Alai did not tell her the obvious: She was different only because Petra asked her for help, and not someone else. She would not have escaped without Petra's request.

"Ender's Jeesh didn't come from the tests," said Alai. "We were chosen because of what we did."

"Because of what you did that Graff thought was important. There were qualities that he didn't know were important, so he didn't watch for them."

Alai laughed. "What, you're jealous because you weren't in Ender's Jeesh?"

"I'm disgusted that you still believe that Bean is irresistible because he's so 'smart.' "

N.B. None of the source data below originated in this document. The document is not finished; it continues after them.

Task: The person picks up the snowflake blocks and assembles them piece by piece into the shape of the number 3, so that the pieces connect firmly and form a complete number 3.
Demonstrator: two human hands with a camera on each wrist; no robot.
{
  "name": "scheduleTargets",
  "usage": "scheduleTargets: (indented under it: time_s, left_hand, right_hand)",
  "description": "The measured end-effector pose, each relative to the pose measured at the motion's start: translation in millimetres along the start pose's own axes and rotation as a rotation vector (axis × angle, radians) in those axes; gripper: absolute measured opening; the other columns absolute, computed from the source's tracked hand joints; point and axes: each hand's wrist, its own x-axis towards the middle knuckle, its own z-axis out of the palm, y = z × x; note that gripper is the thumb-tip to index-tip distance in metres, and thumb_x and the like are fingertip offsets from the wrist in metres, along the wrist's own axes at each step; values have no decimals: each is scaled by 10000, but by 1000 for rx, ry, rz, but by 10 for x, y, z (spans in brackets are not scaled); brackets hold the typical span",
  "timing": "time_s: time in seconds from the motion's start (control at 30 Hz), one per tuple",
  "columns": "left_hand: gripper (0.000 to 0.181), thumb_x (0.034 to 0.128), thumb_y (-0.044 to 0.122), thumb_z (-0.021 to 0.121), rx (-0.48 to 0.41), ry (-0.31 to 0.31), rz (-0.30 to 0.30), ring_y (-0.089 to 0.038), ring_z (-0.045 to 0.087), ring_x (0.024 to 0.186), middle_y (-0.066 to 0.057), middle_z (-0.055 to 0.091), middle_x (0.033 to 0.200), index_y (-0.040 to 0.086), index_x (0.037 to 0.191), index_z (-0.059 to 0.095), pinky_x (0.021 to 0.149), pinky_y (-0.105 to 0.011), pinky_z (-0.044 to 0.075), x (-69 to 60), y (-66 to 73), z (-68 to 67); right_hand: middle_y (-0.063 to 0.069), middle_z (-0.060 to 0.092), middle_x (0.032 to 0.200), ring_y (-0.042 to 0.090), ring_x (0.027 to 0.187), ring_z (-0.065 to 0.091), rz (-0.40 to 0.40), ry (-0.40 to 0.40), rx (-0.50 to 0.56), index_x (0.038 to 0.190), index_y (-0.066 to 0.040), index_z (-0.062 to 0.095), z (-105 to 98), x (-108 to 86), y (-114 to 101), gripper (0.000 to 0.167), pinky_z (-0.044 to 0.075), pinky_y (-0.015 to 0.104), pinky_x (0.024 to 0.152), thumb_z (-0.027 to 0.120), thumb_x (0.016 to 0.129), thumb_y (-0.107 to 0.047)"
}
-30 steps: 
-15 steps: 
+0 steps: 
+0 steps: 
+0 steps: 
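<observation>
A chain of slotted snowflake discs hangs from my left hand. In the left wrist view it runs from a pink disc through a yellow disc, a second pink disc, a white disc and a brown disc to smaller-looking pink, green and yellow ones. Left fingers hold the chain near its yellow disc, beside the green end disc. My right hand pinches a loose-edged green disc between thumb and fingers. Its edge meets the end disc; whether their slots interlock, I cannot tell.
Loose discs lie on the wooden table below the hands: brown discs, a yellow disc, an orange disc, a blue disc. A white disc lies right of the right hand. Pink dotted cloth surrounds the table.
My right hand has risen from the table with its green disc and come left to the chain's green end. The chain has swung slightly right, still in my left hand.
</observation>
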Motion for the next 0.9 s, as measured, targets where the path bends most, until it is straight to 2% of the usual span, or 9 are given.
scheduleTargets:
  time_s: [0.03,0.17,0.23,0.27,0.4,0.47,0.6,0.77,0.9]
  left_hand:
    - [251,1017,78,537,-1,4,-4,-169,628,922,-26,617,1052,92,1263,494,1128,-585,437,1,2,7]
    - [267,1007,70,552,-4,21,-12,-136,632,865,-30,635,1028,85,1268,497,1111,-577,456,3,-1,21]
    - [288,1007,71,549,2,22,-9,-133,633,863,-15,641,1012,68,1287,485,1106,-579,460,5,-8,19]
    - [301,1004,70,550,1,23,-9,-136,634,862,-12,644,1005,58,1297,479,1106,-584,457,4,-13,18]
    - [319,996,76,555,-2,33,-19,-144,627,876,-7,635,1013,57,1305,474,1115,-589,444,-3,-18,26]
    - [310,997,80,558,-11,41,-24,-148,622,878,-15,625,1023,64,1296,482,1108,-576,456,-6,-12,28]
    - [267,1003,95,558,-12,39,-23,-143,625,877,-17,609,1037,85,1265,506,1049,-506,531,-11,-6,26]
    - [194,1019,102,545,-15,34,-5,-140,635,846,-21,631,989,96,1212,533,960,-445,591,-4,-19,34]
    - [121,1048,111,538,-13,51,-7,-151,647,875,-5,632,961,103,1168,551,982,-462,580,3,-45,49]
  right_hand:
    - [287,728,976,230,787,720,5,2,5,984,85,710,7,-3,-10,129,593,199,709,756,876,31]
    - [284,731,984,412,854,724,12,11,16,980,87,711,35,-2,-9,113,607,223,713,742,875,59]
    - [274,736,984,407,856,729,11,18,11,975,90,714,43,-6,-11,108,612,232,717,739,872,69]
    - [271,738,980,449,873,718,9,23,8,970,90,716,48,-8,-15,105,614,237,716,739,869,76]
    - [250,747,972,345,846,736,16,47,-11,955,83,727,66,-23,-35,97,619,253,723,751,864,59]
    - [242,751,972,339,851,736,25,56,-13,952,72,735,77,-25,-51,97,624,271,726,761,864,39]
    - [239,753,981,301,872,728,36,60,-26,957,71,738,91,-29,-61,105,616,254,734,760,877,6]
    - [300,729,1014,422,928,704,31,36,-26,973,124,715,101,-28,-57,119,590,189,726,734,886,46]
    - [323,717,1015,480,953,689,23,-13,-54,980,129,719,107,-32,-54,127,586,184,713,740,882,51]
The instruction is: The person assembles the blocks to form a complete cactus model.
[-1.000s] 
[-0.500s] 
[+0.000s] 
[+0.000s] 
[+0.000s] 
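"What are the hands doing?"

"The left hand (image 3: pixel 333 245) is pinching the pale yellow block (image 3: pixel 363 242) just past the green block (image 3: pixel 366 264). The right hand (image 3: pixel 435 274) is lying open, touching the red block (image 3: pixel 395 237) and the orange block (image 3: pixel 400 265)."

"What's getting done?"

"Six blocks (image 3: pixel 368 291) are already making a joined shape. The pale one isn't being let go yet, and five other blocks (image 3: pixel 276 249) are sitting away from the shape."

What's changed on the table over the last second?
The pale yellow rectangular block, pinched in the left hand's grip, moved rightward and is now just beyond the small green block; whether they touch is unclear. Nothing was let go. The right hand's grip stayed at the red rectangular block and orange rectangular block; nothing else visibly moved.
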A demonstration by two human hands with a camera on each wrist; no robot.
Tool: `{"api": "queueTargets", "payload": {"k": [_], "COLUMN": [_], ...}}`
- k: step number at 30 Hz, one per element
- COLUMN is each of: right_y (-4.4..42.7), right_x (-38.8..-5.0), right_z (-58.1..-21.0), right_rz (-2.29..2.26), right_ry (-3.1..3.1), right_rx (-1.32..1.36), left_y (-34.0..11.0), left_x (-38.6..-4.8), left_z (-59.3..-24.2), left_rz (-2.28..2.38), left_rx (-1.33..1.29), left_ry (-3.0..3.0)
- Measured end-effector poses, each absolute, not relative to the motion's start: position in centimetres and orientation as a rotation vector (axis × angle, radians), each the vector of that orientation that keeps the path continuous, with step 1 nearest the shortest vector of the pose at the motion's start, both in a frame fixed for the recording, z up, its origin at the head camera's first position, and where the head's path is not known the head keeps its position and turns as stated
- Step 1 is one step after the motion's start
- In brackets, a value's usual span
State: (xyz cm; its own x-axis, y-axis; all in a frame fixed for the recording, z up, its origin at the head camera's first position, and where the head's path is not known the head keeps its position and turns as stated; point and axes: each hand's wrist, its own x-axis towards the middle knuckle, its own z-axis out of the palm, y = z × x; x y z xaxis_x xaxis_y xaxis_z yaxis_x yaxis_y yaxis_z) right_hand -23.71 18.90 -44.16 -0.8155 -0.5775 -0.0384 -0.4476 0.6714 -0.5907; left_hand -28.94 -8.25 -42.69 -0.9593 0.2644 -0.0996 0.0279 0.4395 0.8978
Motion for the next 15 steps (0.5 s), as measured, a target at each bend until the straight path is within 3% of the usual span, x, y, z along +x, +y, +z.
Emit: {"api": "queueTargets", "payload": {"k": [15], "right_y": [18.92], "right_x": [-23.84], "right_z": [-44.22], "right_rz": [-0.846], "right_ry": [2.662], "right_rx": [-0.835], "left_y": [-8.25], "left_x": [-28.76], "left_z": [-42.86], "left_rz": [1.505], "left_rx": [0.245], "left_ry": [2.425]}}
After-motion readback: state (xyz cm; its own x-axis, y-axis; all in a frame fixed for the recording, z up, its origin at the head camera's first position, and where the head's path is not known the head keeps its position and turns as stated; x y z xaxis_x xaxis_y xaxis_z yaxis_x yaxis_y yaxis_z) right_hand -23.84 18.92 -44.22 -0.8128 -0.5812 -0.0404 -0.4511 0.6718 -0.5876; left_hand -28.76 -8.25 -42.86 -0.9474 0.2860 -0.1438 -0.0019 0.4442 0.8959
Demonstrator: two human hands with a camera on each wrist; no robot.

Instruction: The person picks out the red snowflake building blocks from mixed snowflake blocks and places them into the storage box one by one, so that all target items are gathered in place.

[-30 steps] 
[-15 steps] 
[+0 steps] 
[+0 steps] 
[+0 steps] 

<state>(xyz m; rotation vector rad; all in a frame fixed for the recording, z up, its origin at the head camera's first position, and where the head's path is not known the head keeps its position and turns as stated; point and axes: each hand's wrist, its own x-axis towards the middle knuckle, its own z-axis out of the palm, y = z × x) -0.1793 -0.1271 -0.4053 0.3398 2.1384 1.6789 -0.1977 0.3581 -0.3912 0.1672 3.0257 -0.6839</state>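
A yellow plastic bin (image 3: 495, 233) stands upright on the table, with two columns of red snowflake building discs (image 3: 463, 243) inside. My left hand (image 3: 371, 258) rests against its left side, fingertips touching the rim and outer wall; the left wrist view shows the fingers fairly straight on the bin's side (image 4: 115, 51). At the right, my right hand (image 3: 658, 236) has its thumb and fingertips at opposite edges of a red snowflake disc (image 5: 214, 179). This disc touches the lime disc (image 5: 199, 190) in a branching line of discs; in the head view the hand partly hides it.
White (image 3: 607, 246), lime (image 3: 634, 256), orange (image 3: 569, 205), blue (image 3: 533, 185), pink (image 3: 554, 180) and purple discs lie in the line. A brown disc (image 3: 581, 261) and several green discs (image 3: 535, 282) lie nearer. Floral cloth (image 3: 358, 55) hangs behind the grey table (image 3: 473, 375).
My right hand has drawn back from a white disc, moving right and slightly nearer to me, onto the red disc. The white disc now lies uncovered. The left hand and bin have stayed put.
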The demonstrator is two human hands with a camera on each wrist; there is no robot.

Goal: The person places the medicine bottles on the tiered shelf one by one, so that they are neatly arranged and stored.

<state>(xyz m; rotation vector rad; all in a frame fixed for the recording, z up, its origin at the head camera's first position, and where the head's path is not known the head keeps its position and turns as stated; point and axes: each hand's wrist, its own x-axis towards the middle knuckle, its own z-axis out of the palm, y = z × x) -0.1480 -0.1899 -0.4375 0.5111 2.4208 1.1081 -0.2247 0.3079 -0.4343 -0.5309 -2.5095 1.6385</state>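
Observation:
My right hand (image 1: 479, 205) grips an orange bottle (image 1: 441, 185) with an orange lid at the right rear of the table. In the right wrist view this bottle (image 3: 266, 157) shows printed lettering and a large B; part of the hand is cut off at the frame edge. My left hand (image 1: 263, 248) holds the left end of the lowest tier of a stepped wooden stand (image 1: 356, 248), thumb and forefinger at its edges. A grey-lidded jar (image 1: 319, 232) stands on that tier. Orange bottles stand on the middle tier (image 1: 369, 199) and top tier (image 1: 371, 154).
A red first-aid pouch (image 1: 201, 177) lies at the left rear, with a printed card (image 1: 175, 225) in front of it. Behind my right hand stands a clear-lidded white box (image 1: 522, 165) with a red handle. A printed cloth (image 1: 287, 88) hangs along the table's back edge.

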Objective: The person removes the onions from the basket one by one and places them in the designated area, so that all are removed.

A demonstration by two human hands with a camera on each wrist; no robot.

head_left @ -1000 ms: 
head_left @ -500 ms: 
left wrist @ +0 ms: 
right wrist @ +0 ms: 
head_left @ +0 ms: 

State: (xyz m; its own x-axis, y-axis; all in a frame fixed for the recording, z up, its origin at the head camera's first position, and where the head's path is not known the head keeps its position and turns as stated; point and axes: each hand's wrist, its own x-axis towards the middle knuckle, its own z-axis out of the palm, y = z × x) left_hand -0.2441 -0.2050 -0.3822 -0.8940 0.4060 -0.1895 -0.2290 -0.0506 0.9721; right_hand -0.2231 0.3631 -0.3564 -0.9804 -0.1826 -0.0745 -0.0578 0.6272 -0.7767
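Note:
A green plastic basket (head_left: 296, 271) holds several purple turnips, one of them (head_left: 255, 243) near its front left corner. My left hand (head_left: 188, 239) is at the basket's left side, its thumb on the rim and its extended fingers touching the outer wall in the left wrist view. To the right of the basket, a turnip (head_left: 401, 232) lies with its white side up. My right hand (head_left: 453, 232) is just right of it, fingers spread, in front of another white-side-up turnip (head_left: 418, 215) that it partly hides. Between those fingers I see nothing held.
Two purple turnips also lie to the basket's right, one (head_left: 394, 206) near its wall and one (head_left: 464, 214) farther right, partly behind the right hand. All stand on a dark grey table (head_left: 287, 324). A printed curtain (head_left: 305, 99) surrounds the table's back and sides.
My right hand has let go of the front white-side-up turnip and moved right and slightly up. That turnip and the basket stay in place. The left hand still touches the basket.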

"You haven't seen him in action," said Alai. "He's scary."

"No, you're just scared."

"Virlomi," said Alai, "don't do this."

"Don't do what?"

"Don't force my hand."

"I'm not forcing anything. We're equals, right? You'll tell your armies what to do, and I'll tell mine."

"If you send your troops on a suicide attack against China, then China will be at war with me, too. That's what our marriage means. So you're committing me to war whether I like it or not."

"I can win without you."

"Don't believe your own propaganda, my beloved," said Alai. "You aren't a god. You aren't infallible. And right now, you're so irrational that it scares me."

"Not irrational," said Virlomi. "Confident. And determined."

"You studied where I did. You already know all the reasons why an attack against China is insane."

"That's why we'll achieve surprise. That's why we'll win. Besides," said Virlomi, "our battle plans will be drawn up by the great Caliph Alai. And he was a member of Ender's Jeesh!"

"What happened to the idea of our being equals?" said Alai.

"We are equals."

"I never forced you to do anything."

"And I'm not forcing you, either."

"Saying that over and over won't make it true."

"I'm doing what I choose, and you're doing what you choose. The only thing I want from you is—I want your baby inside me before I lead my troops to war."

"What do you think this is, the middle ages? You don't lead your troops to war."

"I do," said Virlomi.

"You do if you're a squad commander. There's no point when you have an army of a million men. They can't see you so it doesn't help."

"You reminded me a minute ago that you aren't Alexander of Macedon. Well, Alai, I am Jeanne d'Arc."

"When I said I'm not Alexander," said Alai, "I wasn't referring to his military prowess. I was referring to his marriage to a Persian princess."

She looked irritated. "I studied his campaigns."

"He returned to Babylon and married a daughter of the old Persian Emperor. He made his officers marry Persians, too. He was trying to unite the Greeks with the Persians and form them into one nation, by making the Persians a little more Greek, and the Greeks a little more Persian."

"Your point?"

"The Greeks said, We conquered the world by being Greek. The Persians lost their empire by being Persian."

"So you aren't trying to make your Muslims more Hindu or my Hindus more Muslim. Very good."

"He tried to combine soldiers of Persia and soldiers of Greece into one army. It didn't work. It fell apart."

"We're not making those mistakes."

"Exactly," said Alai. "I'm not going to make mistakes that destroy my Caliphate."

Virlomi laughed. "All right, then. If you think invading China is such a mistake, what are you going to do? Divorce me? Void our treaty? What then? You'll have to retreat from India and you'll look like even more of a zhopa. Or you'll try to stay and then I'll go to war against you. It all comes crashing down, Alai. So you're not going to get rid of me. You're going to stay my husband and you're going to love me and we'll have babies together and we'll conquer the world and govern it together and do you know why?"

"Why?" he said sadly.

"Because that's how I want it. That's what I've learned over the past few years. Whatever I think of, if I decide I want it, if I do what I know I need to do, then it happens. I'm the lucky girl whose dreams come true."